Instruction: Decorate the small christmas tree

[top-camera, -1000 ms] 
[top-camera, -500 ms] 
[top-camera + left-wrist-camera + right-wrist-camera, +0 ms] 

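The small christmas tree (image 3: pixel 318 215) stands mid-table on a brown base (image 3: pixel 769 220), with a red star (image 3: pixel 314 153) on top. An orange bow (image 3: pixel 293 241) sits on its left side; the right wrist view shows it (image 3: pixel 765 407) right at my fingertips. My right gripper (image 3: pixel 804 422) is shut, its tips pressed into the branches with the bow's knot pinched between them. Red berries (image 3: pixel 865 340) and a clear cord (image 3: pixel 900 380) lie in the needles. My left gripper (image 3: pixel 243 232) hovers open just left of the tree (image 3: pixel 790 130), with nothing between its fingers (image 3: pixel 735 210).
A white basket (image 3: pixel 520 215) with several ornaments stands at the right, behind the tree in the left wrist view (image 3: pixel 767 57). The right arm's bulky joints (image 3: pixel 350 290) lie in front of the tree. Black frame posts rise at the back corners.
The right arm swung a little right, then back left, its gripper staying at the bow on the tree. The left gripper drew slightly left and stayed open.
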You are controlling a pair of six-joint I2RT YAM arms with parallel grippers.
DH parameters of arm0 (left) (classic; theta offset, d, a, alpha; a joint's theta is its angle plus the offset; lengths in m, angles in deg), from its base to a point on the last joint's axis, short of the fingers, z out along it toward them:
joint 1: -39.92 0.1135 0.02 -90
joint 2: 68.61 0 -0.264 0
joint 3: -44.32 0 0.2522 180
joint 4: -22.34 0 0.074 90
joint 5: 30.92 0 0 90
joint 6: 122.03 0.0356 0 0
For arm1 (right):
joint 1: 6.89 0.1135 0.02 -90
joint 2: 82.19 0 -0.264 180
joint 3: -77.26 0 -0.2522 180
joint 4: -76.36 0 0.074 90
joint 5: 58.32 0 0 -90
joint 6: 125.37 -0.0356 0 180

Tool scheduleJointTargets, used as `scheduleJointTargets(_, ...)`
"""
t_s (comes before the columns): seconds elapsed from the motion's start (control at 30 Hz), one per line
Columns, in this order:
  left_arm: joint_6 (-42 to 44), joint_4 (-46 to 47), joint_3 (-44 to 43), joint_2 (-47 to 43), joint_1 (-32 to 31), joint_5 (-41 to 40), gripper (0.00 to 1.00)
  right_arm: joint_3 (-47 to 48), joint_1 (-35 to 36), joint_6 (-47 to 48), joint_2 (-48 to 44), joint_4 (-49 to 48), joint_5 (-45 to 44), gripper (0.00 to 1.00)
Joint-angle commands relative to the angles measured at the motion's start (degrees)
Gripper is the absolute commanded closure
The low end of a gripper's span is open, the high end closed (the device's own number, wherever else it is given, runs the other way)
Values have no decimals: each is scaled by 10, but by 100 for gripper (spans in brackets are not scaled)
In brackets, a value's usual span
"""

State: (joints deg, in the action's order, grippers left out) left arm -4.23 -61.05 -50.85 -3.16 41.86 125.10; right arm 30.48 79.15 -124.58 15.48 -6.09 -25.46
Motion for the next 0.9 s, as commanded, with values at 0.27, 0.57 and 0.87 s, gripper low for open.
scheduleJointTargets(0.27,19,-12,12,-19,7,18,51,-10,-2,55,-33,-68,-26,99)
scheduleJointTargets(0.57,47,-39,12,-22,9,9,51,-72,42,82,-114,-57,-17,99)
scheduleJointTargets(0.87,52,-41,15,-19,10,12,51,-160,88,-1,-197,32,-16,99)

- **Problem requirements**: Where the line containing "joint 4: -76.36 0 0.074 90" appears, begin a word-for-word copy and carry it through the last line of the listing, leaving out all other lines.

- **Exercise output**:
joint 4: -76.36 0 0.074 90
joint 5: 58.32 0 0 -90
joint 6: 125.37 -0.0356 0 180

Tool scheduleJointTargets, used as `scheduleJointTargets(_, ...)`
"""
t_s (comes before the columns): seconds elapsed from the motion's start (control at 30 Hz), one per line
Columns, in this order:
  left_arm: joint_6 (-42 to 44), joint_4 (-46 to 47), joint_3 (-44 to 43), joint_2 (-47 to 43), joint_1 (-32 to 31), joint_5 (-41 to 40), gripper (0.00 to 1.00)
  right_arm: joint_3 (-47 to 48), joint_1 (-35 to 36), joint_6 (-47 to 48), joint_2 (-48 to 44), joint_4 (-49 to 48), joint_5 (-45 to 44), gripper (0.00 to 1.00)
Joint-angle commands relative to the angles measured at the motion's start (degrees)
Gripper is the absolute commanded closure
The low end of a gripper's span is open, the high end closed (the device's own number, wherever else it is given, runs the other way)
Values have no decimals: each is scaled by 10, but by 100 for gripper (spans in brackets are not scaled)
In brackets, a value's usual span
"""

State: (joints deg, in the action's order, grippers left out) left arm -4.23 -61.05 -50.85 -3.16 41.86 125.10; right arm 30.48 79.15 -124.58 15.48 -6.09 -25.46
Motion for the next 0.9 s, as commanded, with values at 0.27, 0.57 and 0.87 s, gripper low for open.
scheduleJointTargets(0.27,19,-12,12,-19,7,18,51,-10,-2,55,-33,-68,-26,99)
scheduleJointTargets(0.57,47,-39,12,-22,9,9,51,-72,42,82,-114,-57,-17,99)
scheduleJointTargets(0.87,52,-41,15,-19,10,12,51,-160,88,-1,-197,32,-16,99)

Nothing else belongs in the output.